Of the seven species of tetraonids in Alaska, the ruffed grouse population densities oscillate the greatest in a nine- to ten-year cycle. In the last 40 years of the twentieth century, peaks have come in the latter part of each decade. This trend appears to be continuing. ADF&G biologists used this information to time live trapping and translocation of ruffed grouse from the Interior to the Matanuska-Susitna Valley in the late 1980s and the northern Kenai Peninsula in the late 1990s. Locally, snow depth can be critical to grouse survival in areas of extreme cold as they roost in the relative warmth under a blanket of snow. In the early 90s there was a local population crash in the Fairbanks area owing to lack of snow and extreme cold.
Where to Find Them
Ruffed grouse occur naturally throughout most of Interior Alaska in aspen forests in the Yukon, Tanana and Kuskokwim River valleys. Ruffed grouse also occur in Southeast Alaska, where they range out of British Columbia along the lower Stikine and Taku Rivers. The population transplanted by ADF&G to Matanuska-Susitna Valley has expanded down the Susitna River to Beluga Lake. The status of the transplanted population on the northern Kenai Peninsula is unknown at this time.
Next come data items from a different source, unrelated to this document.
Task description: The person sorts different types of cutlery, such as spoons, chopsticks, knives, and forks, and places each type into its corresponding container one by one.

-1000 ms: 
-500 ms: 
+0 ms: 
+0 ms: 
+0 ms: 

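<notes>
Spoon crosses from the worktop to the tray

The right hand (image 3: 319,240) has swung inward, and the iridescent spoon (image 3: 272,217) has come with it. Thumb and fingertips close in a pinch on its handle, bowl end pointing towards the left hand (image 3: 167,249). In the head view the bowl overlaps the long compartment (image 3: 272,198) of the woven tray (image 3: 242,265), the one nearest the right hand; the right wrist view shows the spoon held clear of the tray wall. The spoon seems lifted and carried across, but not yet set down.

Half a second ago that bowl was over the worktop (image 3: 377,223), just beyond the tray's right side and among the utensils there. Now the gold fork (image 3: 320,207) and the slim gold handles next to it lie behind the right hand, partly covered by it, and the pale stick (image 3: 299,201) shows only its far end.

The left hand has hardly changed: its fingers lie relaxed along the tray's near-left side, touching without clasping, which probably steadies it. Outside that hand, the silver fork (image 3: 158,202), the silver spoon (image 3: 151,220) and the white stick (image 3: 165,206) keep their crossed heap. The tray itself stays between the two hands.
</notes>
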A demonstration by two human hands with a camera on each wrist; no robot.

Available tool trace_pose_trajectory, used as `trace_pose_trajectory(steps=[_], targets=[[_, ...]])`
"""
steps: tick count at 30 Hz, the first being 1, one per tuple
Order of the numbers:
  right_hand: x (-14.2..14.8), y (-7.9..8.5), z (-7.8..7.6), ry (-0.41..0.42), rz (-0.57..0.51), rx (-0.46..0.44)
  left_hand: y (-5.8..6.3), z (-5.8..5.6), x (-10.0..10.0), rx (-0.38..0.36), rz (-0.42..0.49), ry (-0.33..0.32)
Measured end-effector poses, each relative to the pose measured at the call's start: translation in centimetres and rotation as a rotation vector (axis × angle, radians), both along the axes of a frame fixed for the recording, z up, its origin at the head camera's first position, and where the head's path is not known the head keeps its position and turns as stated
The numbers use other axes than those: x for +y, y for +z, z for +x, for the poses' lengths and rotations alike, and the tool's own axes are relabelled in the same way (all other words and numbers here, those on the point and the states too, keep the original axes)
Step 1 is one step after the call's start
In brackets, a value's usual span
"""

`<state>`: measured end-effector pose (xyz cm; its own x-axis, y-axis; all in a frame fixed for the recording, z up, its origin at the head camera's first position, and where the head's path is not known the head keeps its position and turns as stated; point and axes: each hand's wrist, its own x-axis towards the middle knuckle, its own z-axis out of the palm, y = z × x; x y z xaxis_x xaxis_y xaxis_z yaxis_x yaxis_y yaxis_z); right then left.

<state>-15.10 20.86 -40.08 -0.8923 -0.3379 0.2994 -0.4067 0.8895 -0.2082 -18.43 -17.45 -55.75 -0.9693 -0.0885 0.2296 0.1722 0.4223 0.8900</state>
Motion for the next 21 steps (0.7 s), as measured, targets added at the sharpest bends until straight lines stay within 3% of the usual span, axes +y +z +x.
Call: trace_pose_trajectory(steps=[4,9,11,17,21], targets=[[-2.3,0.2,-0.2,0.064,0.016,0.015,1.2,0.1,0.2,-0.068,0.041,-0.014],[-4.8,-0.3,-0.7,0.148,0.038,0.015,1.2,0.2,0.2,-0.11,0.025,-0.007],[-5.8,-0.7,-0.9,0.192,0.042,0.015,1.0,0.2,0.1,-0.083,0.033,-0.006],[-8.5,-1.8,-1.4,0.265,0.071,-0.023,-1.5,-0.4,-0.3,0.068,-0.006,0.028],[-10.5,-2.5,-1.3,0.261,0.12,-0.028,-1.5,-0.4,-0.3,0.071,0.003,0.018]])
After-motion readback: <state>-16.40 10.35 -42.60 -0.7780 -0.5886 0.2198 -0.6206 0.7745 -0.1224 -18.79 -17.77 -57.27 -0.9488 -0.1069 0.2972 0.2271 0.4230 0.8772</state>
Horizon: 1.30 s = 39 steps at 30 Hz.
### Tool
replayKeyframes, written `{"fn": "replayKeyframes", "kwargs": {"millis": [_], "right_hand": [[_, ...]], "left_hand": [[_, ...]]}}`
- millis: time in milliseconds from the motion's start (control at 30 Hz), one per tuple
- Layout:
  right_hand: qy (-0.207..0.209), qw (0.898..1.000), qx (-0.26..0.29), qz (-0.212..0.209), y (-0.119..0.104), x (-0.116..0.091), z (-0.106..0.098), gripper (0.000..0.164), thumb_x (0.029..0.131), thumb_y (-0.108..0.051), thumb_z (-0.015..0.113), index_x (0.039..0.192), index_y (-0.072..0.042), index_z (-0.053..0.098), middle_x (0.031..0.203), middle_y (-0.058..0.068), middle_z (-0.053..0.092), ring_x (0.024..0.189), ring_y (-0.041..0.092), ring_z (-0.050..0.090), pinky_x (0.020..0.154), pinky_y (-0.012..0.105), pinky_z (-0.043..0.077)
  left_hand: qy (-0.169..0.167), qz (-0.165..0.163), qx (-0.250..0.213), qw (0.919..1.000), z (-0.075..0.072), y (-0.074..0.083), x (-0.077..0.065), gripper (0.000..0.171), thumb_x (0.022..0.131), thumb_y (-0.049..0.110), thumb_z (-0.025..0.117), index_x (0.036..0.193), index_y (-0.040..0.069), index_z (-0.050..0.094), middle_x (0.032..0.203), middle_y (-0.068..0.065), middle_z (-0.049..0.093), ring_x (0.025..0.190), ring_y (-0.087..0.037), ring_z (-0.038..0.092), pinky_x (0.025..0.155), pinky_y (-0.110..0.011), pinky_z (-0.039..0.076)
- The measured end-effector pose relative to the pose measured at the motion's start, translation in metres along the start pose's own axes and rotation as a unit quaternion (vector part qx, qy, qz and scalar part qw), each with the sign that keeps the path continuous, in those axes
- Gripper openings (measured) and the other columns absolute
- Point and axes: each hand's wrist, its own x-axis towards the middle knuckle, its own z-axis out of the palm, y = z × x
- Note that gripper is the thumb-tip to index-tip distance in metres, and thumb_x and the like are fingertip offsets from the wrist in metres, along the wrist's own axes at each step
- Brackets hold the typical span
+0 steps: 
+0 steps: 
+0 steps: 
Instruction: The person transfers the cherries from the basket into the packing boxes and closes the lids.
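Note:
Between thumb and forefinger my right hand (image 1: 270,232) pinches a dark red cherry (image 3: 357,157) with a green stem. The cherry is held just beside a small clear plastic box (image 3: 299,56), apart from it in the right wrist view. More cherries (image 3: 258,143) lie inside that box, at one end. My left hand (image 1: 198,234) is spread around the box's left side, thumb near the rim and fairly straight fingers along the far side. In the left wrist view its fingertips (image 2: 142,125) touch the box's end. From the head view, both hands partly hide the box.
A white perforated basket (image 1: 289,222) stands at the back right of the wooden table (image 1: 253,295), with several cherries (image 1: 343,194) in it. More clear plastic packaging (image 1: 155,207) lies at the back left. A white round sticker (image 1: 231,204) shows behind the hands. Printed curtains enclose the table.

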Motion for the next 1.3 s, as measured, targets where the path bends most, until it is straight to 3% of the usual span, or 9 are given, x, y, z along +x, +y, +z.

Birds are most readily found by focusing on forested areas where dense young stands of aspen predominate as a result of wildfire or forest management activities. In the fall, birds frequent the edges of forest and shrub where wild rose, highbush and lowbush cranberry, and blueberry are available. By late October these birds switch to their winter diet of aspen and willow buds.
Range of the Ruffed Grouse in Alaska
The ruffed grouse has been fairly successful at colonizing the northern forests, but unlike the spruce grouse, it has an affinity for hardwood stands that has allowed it to spread southward into the midsection of the United States. In the north, it occupies far fewer square miles than the spruce grouse, because its habitat is less widespread.